● PROBLEM TO SOLVE:
Going through the data below, copy out each line where the word "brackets" shows up.

● Stored records:
---------------
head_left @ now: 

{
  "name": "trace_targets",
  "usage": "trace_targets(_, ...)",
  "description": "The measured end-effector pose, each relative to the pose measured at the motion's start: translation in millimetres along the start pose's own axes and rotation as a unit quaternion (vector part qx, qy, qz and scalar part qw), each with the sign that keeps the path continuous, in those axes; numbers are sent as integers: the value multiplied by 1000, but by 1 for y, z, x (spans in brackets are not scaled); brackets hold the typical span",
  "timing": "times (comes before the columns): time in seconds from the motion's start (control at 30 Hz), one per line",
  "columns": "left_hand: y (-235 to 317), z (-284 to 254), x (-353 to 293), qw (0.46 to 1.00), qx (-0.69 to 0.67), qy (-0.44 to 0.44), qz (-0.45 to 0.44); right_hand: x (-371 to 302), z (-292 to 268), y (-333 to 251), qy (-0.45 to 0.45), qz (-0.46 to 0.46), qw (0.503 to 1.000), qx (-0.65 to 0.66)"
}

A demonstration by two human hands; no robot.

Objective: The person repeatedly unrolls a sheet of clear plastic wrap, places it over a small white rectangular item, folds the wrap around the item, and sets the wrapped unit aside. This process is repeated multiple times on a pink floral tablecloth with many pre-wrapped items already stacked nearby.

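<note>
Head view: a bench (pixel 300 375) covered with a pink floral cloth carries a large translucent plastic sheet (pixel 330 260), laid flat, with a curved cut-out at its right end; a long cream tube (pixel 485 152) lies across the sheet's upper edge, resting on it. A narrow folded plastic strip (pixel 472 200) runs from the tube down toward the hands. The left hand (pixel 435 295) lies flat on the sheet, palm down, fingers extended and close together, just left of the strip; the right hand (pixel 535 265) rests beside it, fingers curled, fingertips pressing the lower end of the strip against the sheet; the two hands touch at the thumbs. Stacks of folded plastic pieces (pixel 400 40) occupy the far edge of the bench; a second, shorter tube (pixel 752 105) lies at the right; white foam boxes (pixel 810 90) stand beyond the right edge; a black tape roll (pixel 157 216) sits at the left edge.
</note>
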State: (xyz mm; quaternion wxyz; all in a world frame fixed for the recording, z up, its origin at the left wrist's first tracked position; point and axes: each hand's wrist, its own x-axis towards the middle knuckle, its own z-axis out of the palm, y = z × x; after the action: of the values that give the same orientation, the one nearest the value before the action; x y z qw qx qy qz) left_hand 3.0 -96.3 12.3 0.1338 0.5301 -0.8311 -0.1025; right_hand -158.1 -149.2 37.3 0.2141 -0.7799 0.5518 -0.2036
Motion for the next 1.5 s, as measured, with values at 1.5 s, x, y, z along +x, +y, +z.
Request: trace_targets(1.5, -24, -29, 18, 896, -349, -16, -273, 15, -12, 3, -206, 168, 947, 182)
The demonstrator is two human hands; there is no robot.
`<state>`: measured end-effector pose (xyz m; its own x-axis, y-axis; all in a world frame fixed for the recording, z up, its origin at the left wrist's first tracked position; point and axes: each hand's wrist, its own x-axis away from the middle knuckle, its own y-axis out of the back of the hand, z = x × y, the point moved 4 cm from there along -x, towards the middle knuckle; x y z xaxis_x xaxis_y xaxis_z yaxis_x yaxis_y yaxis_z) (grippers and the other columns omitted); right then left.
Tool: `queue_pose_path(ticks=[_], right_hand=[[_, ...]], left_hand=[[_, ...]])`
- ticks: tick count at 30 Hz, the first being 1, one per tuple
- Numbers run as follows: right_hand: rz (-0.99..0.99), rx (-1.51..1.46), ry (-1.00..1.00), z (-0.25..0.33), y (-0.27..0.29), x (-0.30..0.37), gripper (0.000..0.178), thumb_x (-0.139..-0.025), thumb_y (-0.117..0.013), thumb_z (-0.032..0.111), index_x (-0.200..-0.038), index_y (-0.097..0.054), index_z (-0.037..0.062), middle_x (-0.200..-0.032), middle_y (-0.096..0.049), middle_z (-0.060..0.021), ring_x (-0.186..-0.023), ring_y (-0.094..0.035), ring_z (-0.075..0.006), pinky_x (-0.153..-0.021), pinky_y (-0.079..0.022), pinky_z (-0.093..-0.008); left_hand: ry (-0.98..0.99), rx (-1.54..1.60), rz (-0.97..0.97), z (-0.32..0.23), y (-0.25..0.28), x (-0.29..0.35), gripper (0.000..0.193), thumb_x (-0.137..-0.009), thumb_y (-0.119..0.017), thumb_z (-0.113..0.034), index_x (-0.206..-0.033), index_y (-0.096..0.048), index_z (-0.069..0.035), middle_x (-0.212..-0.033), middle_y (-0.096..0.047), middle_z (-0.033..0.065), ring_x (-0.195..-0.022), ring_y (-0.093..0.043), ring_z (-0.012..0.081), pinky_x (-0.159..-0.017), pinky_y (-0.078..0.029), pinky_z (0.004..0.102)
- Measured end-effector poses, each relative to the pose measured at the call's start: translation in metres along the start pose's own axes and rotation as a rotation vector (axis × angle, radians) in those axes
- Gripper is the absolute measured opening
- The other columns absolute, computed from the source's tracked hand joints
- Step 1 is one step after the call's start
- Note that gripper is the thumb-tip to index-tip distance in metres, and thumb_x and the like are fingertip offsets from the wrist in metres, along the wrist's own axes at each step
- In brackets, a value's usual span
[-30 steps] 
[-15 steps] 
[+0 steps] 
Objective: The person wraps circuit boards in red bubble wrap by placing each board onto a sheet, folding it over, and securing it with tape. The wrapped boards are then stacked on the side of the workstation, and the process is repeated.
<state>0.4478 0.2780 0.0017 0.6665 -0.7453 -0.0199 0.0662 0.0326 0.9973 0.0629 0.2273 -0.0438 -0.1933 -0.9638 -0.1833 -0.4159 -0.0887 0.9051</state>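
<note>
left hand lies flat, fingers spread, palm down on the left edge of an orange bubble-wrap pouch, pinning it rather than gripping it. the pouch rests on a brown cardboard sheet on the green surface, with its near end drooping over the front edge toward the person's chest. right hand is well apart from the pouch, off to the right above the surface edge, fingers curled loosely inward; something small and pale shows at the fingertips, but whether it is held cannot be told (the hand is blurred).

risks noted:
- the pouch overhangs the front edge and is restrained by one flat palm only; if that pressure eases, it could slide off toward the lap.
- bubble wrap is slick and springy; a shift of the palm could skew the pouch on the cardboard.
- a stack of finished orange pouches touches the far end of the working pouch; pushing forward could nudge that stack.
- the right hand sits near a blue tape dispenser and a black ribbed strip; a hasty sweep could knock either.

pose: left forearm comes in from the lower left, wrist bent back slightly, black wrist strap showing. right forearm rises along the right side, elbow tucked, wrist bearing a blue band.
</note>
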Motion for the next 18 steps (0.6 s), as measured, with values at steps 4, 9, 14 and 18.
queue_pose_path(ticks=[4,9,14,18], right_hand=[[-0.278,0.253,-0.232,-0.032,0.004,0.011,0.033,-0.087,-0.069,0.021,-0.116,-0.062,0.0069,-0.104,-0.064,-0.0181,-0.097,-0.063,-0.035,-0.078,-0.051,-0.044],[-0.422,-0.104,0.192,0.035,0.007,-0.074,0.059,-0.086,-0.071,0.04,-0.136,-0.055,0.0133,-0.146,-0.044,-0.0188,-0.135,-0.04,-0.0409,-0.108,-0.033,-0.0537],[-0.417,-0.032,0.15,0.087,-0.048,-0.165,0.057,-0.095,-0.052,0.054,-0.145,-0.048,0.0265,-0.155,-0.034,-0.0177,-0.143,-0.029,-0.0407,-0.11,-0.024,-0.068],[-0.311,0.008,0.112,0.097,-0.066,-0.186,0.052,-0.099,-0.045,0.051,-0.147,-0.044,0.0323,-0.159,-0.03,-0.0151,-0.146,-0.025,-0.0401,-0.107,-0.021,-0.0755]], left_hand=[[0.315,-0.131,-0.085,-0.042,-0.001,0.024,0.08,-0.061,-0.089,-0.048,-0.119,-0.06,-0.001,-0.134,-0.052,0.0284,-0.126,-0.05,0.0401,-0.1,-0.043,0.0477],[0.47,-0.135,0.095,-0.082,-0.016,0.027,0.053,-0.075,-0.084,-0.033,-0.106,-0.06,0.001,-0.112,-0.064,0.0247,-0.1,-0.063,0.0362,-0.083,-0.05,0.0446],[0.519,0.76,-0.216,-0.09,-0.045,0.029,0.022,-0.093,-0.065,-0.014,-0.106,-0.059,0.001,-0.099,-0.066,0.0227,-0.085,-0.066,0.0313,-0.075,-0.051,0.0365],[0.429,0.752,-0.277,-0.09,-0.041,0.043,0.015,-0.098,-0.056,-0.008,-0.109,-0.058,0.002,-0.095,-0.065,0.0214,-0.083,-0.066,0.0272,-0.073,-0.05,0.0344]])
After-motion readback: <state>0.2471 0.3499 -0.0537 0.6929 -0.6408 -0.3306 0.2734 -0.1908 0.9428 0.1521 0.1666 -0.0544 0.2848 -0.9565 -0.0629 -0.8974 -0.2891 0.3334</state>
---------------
● TASK OUTPUT:
  "description": "The measured end-effector pose, each relative to the pose measured at the motion's start: translation in millimetres along the start pose's own axes and rotation as a unit quaternion (vector part qx, qy, qz and scalar part qw), each with the sign that keeps the path continuous, in those axes; numbers are sent as integers: the value multiplied by 1000, but by 1 for y, z, x (spans in brackets are not scaled); brackets hold the typical span",
- In brackets, a value's usual span

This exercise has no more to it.